On Being Blue, pp. 1–2
Thus the first sentence (the ellipses are Gass’s, not mine). If that sentence doesn’t leave you breathless with delight, well—what’s to be done with you? And in this case the writing, this higher conjuration, goes on for a lot longer, an entire (brief) book, in fact. It takes work for the reader to keep up, and some readers, I suppose, might complain—but of what, exactly? Certainly not of an ungenerous author. When such writing’s successfully sustained, the strain of reading at so continually high a pitch is tiring. So take a rest. Get some sleep. Books are patient creatures; good books throw prizes at the reader, who needs only to reach out a little to catch them; and great books heap treasures up, up above one’s head, try not to drown in them.

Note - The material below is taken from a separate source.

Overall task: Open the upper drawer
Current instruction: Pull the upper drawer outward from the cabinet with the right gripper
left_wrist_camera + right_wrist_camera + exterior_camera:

It seems to me that what’s faulted as purple prose is better called simply bad prose; that purple may curdle, that prose can be, and often is, bad is no serious charge—authors might fail at all kinds of efforts and effects, and frequently do. Failure is no real vice. This is why your pencil has an eraser on one end, which usually wears out sooner than the lead, and why your computer keyboard has a DELETE key. Some have two. Surely to make no effort at all is a worse fault; mass-extruded styrofoam prose (or verse, for that matter) is tedious stuff. Give it some life, give it some color!
Now, and finally, I must touch on the subject of pretension, for that is the most common charge against the purple pen. But to pretend is to lie, and therefore the fault is falsehood, not highly colored prose qua prose. Q., we may fairly say, E.D.